WORK TO COMPLETE –
Please repeat the lines below exactly. Begin with the line containing "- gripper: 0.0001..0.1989" and go on through the line containing "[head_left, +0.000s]".

+---+

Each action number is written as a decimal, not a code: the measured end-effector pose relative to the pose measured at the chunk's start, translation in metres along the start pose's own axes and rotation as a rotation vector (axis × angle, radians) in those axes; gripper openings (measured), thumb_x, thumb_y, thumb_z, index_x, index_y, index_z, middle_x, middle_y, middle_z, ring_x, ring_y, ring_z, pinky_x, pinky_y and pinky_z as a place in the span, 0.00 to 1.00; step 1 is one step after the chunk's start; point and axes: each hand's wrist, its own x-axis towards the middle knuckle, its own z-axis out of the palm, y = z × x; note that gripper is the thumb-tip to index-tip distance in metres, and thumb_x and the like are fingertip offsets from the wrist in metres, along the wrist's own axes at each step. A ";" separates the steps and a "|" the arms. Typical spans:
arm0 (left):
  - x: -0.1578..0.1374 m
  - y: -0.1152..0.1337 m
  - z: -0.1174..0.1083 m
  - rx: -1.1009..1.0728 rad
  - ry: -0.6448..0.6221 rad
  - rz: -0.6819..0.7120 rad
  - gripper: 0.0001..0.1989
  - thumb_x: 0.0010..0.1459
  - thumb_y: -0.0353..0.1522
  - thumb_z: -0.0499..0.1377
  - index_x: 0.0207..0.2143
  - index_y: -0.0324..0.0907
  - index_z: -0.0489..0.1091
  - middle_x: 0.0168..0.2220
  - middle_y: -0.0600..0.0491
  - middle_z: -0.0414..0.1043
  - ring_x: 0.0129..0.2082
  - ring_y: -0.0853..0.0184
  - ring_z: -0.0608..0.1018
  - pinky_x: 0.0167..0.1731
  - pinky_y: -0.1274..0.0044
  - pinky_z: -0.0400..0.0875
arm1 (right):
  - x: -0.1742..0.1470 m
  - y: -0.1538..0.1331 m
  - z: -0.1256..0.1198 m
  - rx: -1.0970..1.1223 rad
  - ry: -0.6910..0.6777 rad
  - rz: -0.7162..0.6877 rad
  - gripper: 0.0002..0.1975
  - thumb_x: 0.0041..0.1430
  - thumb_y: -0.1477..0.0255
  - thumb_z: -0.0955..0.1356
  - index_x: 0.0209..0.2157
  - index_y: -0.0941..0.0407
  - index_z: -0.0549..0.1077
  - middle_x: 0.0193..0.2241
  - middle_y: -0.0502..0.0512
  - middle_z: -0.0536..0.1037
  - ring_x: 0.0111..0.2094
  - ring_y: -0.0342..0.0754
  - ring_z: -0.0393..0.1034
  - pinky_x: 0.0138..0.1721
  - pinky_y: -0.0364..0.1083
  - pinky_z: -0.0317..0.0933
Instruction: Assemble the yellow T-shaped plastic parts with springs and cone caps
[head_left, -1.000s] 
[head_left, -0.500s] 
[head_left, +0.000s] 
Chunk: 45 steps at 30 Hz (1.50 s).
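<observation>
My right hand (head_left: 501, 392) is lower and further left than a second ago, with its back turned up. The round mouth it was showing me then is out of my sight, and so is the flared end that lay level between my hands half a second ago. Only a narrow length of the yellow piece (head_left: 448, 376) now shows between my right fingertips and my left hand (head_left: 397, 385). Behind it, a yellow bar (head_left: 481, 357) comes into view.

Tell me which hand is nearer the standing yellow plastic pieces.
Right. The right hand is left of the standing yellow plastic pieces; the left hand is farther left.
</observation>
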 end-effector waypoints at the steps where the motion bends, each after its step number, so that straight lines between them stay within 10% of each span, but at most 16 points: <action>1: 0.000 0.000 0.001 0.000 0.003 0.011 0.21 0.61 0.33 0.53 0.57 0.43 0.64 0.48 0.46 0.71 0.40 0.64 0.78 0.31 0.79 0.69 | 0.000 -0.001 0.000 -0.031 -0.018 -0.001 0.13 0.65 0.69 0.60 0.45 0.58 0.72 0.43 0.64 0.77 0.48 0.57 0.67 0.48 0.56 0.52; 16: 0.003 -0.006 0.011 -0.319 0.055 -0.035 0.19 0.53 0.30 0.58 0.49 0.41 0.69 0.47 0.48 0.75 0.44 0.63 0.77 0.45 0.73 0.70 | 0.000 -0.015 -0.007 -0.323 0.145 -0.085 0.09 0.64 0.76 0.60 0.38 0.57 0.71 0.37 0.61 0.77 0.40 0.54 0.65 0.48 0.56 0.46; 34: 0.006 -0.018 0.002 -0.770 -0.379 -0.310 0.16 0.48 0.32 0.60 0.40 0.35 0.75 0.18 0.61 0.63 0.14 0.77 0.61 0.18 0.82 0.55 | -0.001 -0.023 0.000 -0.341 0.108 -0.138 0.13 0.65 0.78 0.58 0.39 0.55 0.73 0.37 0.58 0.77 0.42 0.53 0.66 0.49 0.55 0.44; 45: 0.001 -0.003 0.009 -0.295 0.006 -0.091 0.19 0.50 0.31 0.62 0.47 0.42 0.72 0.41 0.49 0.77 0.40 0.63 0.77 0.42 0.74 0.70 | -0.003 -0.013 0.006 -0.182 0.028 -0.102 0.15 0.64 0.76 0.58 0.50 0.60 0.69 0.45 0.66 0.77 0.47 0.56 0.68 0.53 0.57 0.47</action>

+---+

YOUR SOLUTION –
  - gripper: 0.0001..0.1989
  - thumb_x: 0.0010..0.1459
  - thumb_y: -0.0353..0.1522
  - thumb_z: -0.0499..0.1377
  - index_x: 0.0207..0.2143
  - index_y: -0.0324..0.0907
  - index_z: -0.0489..0.1091
  - middle_x: 0.0168..0.2220
  - middle_y: -0.0600..0.0491
  - middle_z: -0.0414..0.1043
  - ring_x: 0.0129..0.2082
  - ring_y: -0.0853..0.0184
  - ring_z: -0.0608..0.1018
  - pinky_x: 0.0167..0.1731
  - pinky_y: -0.1274..0.0044
  - pinky_z: -0.0400..0.0875
arm1 (right):
  - x: -0.1742..0.1470 m
  - y: -0.1538..0.1331 m
  - z: -0.1256..0.1198 m
  - rx: -1.0970..1.1223 rad
  - ry: -0.6910..0.6777 rad
  - rz: -0.7162..0.6877 rad
  - gripper: 0.0002..0.1975
  - thumb_x: 0.0041..0.1430
  - thumb_y: -0.1477..0.0255
  - thumb_z: -0.0955..0.1356
  - index_x: 0.0209..0.2157
  - index_y: -0.0941..0.0407
  - index_z: -0.0549..0.1077
  - middle_x: 0.0193..0.2241
  - middle_y: -0.0502..0.0512
  - middle_z: -0.0536..0.1037
  - ring_x: 0.0111..0.2094
  - ring_y: -0.0342..0.0754
  - ring_z: -0.0393..0.1034
  - pinky_x: 0.0138..0.1721
  - pinky_y: -0.0364..0.1083
  - pinky_z: -0.0317..0.0933
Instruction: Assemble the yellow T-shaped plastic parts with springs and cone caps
[head_left, -1.000s] 
[head_left, -0.500s] 
[head_left, +0.000s] 

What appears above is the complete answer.